You cut out part of the quote. Paul Moore said:

> >This is standard for all STL containers. The at() form does bounds
checking,
> >and the operator[] form is fast and does not. While I don't object
in
> >principle to a "debug mode" flag which makes operator[] the same
as at(), I
> >am happy with things as they stand. I would object if
the "release" mode
> >differed from the established practice in the standard library.

Your reply seemed to indicate that library implementations should
always do bounds checking in operator[]. I disagreed with this
(though it may not have been what you meant). It would only be
acceptable in so called "debug builds".

> A
> quality implementation should catch violations in debug builds.

In general I agree with this, though I prefer the Eiffel approach
where you can fine tune this behavior. I may want a debug build that
doesn't check such assertions.

> It's true
> that this won't guarantee that the release build will work, but it
will
> catch many bugs and they'll be caught early enough that they'll be
easy to
> fix (think about how much time can be saved by an assert that
catches a
> user scribbling past the end of an array).

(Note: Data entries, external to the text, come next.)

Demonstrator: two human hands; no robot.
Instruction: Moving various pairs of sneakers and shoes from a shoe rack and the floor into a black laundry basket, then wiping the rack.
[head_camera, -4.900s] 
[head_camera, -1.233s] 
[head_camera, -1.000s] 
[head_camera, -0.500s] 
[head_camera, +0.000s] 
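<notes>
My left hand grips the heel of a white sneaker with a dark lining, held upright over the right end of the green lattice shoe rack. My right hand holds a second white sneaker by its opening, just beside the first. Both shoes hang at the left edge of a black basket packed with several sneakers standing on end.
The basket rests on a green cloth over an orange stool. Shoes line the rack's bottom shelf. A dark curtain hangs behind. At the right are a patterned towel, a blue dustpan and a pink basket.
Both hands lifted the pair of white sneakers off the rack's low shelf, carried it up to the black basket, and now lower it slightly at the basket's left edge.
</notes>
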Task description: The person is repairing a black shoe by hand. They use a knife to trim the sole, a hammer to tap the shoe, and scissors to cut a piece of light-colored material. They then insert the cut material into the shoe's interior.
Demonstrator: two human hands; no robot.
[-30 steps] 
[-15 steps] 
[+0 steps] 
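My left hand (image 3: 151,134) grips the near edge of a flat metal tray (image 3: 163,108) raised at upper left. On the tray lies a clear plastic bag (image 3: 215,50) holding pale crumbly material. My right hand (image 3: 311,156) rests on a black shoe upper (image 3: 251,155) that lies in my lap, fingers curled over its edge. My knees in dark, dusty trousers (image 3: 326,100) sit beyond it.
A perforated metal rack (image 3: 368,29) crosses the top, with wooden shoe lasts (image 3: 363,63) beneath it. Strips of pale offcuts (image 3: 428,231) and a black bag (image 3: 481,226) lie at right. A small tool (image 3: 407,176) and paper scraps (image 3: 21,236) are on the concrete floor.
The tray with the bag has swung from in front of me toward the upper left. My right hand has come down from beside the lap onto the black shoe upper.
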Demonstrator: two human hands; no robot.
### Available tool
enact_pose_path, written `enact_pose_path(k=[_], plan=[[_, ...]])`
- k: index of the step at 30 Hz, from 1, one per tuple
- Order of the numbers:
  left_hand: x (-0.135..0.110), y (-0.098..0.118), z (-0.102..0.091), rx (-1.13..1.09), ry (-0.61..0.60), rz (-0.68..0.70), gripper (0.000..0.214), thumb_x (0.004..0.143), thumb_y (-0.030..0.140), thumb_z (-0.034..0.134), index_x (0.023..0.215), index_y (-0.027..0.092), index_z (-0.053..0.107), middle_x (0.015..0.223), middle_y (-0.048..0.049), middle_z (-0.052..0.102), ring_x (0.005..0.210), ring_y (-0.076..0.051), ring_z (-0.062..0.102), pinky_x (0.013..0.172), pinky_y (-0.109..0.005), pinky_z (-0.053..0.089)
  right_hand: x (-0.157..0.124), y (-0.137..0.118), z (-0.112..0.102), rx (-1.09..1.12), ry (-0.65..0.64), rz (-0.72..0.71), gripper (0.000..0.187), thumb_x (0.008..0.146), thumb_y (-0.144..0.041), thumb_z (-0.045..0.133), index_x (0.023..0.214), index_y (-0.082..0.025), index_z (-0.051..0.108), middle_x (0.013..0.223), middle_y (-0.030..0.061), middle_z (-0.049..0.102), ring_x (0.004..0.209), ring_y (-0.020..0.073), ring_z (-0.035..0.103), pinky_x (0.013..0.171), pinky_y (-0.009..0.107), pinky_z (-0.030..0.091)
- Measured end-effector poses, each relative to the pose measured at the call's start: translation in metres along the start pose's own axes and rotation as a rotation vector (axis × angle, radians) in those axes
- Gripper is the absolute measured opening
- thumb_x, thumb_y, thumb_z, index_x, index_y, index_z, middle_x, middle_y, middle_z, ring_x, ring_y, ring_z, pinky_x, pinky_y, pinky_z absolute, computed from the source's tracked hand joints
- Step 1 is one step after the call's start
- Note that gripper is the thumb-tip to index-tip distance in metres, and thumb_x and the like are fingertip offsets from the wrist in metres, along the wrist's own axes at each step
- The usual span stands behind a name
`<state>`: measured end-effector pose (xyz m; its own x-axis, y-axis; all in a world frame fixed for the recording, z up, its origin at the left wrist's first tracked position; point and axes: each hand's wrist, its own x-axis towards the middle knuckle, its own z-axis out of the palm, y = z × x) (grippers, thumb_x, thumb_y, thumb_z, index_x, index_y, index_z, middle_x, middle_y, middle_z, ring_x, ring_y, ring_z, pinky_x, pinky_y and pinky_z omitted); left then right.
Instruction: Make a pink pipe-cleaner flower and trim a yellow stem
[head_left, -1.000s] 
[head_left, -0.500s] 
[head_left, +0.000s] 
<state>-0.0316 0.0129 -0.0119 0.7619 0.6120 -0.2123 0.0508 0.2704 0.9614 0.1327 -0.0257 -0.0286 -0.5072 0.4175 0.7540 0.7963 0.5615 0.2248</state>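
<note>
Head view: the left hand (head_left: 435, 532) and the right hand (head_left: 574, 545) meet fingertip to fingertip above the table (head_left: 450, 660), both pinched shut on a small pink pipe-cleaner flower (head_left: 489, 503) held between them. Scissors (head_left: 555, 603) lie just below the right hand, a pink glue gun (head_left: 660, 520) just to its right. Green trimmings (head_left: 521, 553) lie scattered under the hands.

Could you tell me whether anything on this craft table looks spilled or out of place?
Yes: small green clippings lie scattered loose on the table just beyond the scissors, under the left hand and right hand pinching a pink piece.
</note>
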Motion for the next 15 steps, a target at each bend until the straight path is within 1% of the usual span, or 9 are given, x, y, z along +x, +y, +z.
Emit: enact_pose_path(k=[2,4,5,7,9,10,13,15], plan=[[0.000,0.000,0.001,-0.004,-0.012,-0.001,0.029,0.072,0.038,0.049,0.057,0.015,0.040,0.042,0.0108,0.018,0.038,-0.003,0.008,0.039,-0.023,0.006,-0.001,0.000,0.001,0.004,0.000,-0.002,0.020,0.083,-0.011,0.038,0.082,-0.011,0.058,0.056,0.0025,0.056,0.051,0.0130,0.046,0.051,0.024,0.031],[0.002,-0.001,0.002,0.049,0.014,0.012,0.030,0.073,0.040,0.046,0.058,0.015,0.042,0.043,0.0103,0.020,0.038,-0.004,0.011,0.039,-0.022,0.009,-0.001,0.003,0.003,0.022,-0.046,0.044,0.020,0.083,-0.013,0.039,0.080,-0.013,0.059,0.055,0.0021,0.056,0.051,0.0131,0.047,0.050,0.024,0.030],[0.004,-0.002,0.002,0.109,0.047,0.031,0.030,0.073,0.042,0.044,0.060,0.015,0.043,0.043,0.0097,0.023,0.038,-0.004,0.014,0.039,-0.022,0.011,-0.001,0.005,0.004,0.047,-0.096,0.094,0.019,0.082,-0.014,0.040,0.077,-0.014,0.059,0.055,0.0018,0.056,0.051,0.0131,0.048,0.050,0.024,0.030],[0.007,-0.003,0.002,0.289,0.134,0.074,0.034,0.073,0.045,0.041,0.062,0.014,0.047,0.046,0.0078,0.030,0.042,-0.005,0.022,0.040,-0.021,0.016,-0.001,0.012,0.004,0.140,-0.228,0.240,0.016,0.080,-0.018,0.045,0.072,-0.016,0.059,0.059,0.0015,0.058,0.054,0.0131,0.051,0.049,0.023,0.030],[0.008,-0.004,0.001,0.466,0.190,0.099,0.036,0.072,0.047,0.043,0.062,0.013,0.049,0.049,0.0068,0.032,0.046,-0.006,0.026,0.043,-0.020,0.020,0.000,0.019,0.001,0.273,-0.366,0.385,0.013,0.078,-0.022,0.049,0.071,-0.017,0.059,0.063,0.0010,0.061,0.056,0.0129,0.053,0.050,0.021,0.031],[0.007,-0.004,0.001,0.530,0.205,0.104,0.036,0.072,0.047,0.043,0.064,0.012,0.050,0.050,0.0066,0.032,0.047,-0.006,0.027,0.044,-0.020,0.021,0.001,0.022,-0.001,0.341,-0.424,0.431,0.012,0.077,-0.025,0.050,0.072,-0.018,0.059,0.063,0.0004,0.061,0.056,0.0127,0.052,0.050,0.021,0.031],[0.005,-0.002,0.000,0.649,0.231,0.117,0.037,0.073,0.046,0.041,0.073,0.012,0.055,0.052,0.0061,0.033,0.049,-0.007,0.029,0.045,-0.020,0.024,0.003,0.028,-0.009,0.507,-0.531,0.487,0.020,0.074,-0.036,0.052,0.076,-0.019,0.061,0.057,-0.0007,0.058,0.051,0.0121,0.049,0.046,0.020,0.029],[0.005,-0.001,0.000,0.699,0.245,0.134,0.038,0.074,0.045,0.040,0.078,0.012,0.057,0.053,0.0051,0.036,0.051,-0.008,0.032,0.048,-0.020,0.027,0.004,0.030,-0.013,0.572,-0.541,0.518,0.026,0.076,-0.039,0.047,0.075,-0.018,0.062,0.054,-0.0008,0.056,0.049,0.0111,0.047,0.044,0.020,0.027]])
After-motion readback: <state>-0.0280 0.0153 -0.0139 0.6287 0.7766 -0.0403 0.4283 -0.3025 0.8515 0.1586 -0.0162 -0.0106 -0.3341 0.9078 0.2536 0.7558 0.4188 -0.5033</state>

Frankly, I rarely run across this error, so I don't find the argument
as compelling as others might. However, since it's a debug only
thing, if it can catch one such error it's worth the extra code.

> If boost is intended to be used by many people with a wide range of
skill
> levels shouldn't we do everything possible to ensure that the
inevitable
> bugs are caught quickly? Assertions are an important part of this...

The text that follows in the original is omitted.